Task prompt → Each line of the material that includes the string "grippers" counts once; report the total and nothing further.

Data for review →
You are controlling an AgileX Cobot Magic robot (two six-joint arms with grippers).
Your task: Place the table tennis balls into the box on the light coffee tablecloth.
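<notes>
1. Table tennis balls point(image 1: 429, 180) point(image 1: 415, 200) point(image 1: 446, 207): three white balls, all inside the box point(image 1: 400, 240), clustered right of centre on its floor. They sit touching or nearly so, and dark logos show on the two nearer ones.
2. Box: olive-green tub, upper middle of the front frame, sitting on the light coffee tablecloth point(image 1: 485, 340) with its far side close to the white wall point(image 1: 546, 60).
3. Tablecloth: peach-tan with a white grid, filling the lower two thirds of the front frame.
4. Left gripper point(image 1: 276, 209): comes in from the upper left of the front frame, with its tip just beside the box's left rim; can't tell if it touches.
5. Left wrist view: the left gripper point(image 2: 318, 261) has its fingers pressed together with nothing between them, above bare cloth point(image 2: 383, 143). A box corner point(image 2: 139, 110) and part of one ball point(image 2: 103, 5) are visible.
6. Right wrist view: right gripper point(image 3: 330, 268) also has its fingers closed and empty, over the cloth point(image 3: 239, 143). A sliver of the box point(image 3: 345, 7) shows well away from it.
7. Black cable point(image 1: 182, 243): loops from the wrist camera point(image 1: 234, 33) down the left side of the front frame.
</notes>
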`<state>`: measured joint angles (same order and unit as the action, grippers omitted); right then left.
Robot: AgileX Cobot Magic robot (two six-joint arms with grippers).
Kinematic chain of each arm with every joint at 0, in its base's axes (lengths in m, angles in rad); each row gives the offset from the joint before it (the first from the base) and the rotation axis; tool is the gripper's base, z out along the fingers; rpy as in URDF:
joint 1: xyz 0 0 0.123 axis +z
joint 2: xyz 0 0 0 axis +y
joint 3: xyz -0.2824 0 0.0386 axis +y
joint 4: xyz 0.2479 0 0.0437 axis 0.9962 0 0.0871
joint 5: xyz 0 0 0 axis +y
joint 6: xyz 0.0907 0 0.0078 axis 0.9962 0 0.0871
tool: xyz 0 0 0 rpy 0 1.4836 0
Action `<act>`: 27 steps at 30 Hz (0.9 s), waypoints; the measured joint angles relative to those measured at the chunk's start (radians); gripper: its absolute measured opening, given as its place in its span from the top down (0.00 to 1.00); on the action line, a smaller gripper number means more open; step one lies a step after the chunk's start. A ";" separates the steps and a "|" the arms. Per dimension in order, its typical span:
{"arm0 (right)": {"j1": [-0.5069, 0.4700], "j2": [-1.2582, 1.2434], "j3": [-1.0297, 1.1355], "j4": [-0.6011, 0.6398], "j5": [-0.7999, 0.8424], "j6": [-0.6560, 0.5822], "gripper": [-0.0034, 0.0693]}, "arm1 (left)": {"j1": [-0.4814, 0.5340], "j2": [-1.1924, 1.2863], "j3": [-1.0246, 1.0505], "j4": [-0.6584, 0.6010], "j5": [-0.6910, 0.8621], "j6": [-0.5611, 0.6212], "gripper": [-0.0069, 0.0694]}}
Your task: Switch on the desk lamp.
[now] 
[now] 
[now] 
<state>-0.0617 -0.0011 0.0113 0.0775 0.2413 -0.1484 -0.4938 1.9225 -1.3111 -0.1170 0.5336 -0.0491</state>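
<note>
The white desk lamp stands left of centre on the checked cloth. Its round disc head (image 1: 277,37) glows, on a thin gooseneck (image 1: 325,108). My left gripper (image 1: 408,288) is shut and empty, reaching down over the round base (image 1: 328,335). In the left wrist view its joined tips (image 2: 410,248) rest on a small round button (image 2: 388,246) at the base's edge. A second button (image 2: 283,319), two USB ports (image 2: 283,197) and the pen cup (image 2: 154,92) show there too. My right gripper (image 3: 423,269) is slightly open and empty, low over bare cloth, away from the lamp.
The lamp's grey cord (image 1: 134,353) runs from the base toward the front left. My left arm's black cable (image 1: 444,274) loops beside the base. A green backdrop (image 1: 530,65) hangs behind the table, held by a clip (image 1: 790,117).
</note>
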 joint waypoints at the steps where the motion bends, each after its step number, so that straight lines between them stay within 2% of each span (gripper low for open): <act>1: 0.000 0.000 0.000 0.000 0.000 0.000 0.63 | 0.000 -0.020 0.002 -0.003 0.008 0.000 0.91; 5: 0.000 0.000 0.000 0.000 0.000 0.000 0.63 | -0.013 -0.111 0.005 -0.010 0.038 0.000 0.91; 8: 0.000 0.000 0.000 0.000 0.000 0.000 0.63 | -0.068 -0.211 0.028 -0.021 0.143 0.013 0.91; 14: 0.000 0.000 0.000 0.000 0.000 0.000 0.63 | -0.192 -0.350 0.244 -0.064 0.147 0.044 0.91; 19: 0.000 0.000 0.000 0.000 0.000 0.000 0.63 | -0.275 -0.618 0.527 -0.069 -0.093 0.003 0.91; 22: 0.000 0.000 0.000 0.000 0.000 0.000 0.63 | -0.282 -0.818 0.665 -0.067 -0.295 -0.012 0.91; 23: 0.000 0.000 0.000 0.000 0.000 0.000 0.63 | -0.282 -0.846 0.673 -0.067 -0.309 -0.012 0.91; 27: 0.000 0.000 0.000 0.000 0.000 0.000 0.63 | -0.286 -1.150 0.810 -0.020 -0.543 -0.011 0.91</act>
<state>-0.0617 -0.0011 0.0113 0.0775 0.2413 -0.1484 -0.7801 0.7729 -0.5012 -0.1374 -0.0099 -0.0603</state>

Expected answer → 3